ACTION ITEM:
In the listing below, the line containing "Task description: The" marks the end; copy exactly every line from the first through that one.
┏━━
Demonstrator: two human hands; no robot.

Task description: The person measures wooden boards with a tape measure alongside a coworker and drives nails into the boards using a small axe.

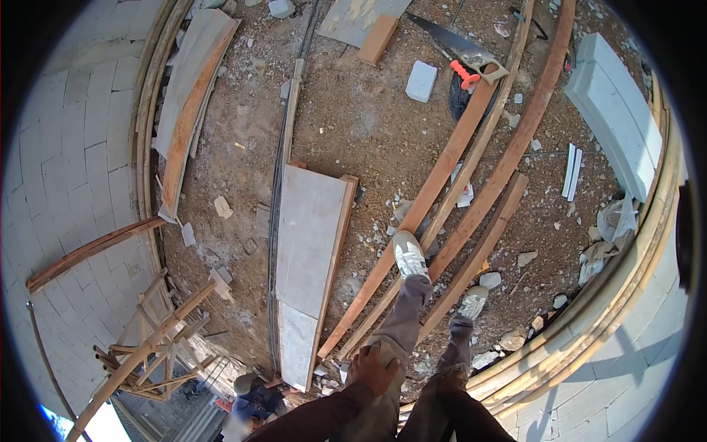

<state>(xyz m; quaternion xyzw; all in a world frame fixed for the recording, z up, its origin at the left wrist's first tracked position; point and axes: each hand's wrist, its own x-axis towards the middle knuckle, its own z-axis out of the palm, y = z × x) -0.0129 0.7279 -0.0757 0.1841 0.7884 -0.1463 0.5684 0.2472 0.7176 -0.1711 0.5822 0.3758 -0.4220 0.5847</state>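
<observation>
- Left hand [373, 368], fingers loosely bent, rests on grey trousers [403, 317], gripping nothing visible; shadowed right hand [451, 379]: grip I cannot tell.
- Reddish-brown timber plank [446, 158] passes under the white shoe [409, 254].
- Translucent plastic bag [617, 219], contents unclear, near curved poles [661, 217].
- Wood-handled saw [462, 48] overlaps the plank's far end.
- Brown dirt [361, 147] separates plank and flat grey board [313, 236].

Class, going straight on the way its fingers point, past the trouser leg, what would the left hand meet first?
Past the trouser leg, the left hand would probably meet the narrow plank on the ground, though depth is unclear.
</observation>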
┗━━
RESPONSE TO THE EXERCISE:
Demonstrator: two human hands; no robot.

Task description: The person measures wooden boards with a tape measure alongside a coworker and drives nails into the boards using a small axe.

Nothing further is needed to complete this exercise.